When he reached his senior year, he was startled to find out from a counselor that he had to make up a handful of classes to graduate. He spent his last year of high school taking a regular class load, plus retaking some classes online, and also working part-time at Little Caesars.

“I was on the verge,” he said. “It was very stressful.”

But he did it, and at the twins’ graduation party, their uncle told them he was moving to Atlanta soon and invited them along.

“It was like destiny calling,” said Christopher, who moved to Atlanta two years ago. Christian followed last year. The twins enrolled in school with the hope of transferring to a college with a pre-veterinary program and someday becoming veterinarians. Naturally, they are Animal Planet devotees.

“I don’t know anything about sports.
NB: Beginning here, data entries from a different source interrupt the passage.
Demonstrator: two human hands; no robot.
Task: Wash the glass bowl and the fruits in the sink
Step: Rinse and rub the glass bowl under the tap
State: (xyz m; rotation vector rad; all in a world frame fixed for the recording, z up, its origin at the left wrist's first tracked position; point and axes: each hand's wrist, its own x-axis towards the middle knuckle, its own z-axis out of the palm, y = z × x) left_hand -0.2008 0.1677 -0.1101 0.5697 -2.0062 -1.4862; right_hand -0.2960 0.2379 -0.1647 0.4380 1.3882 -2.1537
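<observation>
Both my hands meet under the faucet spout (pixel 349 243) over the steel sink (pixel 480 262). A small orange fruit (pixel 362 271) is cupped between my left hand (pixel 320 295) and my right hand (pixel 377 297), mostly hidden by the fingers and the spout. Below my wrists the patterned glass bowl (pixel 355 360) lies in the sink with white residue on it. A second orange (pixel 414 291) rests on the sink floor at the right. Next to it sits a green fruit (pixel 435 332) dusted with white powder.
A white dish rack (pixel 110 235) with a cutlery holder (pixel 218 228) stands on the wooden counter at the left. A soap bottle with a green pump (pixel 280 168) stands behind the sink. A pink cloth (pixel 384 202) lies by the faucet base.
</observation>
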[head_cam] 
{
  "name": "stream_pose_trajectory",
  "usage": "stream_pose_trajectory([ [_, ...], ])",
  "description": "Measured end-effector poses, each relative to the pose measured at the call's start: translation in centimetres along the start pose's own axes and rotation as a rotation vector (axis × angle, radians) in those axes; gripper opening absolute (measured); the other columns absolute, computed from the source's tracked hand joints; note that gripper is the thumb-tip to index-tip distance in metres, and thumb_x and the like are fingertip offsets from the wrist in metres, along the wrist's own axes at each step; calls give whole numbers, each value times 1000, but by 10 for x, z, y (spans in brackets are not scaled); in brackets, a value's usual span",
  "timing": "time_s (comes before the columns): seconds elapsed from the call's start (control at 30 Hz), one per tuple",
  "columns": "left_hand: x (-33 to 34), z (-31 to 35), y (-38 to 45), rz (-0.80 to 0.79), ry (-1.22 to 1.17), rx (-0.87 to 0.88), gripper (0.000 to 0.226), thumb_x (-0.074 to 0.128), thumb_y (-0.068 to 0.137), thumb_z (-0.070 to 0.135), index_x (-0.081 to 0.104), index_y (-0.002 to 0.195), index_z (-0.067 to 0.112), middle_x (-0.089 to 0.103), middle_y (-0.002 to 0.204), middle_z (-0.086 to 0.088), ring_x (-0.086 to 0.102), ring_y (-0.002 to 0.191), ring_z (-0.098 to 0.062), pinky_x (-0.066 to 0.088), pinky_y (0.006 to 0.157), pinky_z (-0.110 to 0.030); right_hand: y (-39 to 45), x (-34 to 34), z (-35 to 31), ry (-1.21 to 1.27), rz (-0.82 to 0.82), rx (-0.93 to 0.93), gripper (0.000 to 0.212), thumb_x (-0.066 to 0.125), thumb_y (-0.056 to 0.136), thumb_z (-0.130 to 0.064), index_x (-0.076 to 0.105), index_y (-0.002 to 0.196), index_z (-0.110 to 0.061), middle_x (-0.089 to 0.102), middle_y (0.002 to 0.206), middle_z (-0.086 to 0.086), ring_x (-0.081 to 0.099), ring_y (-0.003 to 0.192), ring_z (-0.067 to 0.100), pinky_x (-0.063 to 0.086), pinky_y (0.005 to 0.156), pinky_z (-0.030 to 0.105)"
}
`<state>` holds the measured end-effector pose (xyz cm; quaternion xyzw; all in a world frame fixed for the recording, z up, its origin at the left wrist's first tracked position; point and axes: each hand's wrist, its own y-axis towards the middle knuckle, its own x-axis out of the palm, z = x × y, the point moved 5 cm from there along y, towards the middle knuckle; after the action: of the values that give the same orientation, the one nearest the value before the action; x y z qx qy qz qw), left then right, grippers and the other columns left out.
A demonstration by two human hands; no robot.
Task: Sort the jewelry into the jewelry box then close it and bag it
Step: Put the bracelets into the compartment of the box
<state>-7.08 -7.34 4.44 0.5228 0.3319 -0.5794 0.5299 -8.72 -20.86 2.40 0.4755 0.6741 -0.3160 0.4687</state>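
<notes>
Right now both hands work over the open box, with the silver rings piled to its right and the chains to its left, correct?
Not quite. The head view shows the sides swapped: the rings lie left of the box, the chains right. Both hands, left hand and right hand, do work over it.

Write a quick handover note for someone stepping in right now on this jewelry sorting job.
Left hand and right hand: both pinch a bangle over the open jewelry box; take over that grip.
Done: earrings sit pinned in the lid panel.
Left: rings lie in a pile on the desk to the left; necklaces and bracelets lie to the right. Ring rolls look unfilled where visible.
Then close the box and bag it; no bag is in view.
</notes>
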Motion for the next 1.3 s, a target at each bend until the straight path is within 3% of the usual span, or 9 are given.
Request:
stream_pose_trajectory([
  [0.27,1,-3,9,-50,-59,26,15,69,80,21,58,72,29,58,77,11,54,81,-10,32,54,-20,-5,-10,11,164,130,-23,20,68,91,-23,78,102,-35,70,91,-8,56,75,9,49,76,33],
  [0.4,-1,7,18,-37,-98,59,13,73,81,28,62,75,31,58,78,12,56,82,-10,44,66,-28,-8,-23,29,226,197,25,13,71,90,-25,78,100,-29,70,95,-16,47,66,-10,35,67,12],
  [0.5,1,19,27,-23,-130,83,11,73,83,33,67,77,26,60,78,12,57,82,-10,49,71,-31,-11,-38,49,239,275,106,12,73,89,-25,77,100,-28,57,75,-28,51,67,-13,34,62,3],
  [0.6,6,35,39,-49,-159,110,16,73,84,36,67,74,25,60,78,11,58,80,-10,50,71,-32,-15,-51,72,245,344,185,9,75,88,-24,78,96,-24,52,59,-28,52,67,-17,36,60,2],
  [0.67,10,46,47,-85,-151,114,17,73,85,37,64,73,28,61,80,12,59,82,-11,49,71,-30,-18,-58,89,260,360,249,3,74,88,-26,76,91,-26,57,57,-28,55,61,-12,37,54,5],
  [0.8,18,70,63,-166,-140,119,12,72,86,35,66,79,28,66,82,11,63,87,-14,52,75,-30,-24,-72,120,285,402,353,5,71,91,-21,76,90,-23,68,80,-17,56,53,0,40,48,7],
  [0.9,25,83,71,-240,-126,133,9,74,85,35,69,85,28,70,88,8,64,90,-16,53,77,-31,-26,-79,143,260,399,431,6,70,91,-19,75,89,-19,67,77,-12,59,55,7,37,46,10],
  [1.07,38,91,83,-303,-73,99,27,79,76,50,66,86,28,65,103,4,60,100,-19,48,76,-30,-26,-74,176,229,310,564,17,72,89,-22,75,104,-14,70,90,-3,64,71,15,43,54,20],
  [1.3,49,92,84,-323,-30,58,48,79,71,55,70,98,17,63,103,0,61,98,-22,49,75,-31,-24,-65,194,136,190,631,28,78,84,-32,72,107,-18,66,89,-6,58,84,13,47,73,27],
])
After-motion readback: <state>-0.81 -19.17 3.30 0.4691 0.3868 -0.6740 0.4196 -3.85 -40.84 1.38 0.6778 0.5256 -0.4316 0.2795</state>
A lot of dudes at my school probably think I'm boring, but I bet I know a lot of animals they don't know,” Christopher said. “They'll say 'Dude, did you see that lion?' and I can say, ‘That's not a lion, that's a tiger, and it's not just any tiger, it's a Bengal tiger.’”

The brothers developed a love of animals while caring for a steady stream of stray and adopted pets in their childhood, but none so impactful as Silver, their beautiful blue pit bull.

“He looked after us, and we looked after him,” Christian said. “He used to sleep in bed with us, this giant dude.”

In 2015 the family had to move to a place that didn’t allow large dogs, and Silver had to stay with a friend of a family member and the dog died in their care.

Christian Hughes holds a drawing of Silver, a beloved pit bull that died and deeply impacted the twin brothers. (Photo by Joshua Trujillo, Starbucks Newsroom)

“That just broke my heart,” Christopher said.

The loss of their beloved dog had a deep impact on the twins, who now dream of having a veterinary practice that could help heal animals and prevent them from suffering.

"In Detroit, you see a lot of stray animals,” Christopher said. “It was hard seeing animals struggle to survive because someone hasn't taken good care of them. “Today, the same shoes he wore to senior prom and high school graduation will carry him through the Opportunity Hiring Fair. His twin Christian, though moving soon, plans to attend the job fair as well to support his brother.

Christopher said he’s excited to see what happens. He’s worked hard to overcome nervousness, which he said is his biggest challenge, and to learn to speak publicly. But he is proud of his focus, and how far he’s come, and that he’s stayed true to himself the entire way.

 “I am a person of integrity,” he said. “I do what I say I’m going to do. I may not always be the fastest worker, but I’m a hard worker.”